| PROMPT |
Could you set down exactly the lines in the records below between the line holding "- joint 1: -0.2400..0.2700" and the line holding "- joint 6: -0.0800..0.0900", inclusive?
DATA TO PROCESS below:
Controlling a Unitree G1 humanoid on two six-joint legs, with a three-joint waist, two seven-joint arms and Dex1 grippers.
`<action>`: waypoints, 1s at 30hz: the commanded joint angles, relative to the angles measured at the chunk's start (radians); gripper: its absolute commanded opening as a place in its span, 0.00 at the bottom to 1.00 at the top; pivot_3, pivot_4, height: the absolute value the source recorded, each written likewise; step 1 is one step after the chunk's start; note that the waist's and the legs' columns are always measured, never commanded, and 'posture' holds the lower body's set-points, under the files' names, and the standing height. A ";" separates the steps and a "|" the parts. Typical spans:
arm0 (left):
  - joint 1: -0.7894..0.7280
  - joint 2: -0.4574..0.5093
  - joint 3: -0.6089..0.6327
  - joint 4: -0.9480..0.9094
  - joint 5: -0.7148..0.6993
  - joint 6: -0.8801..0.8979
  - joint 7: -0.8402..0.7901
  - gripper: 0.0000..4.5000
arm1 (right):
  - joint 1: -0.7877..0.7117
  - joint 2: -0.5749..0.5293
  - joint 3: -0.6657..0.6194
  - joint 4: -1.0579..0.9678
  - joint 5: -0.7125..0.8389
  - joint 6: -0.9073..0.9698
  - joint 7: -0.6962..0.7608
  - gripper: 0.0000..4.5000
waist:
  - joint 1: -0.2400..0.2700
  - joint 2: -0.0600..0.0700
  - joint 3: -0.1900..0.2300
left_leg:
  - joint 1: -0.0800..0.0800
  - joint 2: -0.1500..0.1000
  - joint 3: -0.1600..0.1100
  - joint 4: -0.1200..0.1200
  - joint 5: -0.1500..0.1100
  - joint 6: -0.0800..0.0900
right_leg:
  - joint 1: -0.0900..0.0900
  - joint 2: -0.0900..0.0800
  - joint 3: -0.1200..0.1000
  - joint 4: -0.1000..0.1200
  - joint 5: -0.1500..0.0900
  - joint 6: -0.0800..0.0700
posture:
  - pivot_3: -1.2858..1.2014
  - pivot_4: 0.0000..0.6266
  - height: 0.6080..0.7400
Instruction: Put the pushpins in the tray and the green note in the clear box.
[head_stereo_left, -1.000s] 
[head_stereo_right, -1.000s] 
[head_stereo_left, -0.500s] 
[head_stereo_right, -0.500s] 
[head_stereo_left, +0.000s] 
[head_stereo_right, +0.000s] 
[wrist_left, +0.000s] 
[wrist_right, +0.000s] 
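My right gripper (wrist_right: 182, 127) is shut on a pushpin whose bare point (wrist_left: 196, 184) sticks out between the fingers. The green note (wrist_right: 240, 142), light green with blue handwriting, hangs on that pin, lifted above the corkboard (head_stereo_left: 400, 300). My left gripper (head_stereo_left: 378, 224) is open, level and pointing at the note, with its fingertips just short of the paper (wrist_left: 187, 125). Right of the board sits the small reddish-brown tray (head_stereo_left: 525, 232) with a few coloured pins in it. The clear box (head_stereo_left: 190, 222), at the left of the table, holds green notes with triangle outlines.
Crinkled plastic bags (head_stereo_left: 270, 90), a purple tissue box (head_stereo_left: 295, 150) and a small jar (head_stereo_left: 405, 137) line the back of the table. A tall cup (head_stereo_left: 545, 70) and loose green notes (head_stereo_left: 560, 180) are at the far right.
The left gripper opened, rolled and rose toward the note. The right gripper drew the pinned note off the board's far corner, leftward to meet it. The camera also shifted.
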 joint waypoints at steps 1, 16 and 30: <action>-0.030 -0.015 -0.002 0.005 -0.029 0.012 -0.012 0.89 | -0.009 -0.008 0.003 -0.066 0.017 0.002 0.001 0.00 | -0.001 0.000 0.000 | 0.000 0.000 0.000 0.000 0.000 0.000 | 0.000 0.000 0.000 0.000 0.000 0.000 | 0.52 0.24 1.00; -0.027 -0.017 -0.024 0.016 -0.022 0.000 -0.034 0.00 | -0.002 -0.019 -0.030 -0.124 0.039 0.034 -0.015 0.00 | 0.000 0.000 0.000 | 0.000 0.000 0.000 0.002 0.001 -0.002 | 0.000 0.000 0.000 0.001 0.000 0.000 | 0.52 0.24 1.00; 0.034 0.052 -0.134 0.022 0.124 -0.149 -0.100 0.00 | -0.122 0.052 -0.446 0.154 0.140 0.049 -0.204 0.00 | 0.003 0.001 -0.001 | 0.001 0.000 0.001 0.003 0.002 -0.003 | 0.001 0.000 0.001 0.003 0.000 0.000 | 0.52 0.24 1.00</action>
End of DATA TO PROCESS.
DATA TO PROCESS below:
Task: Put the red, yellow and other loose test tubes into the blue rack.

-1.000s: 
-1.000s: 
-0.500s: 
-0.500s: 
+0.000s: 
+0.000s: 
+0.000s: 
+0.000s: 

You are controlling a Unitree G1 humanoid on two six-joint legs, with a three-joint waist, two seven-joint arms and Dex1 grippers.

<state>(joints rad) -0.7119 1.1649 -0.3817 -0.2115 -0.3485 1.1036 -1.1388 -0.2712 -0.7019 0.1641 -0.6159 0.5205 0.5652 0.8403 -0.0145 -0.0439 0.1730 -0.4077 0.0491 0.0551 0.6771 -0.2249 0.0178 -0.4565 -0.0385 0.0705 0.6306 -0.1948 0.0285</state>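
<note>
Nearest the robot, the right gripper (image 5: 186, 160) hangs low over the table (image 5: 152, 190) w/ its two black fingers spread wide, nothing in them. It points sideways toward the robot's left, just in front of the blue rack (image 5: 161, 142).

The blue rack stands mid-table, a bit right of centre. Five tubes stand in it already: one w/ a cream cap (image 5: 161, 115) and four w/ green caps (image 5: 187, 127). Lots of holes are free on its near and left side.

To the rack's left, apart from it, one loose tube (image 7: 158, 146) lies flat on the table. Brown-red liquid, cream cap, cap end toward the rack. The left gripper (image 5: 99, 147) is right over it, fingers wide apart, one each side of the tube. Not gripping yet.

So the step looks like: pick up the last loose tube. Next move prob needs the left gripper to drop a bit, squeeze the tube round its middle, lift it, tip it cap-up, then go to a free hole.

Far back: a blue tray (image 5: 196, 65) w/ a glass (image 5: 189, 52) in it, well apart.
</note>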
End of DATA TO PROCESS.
| ANSWER BOX |
  - joint 1: -0.2400..0.2700
  - joint 2: -0.0600..0.0700
  - joint 3: -0.1900..0.2300
left_leg:
  - joint 1: -0.0800..0.0800
  - joint 2: -0.1500..0.1000
  - joint 3: -0.1600..0.1100
  - joint 4: -0.1200..0.1200
  - joint 5: -0.1500..0.1100
  - joint 6: -0.0800..0.0900

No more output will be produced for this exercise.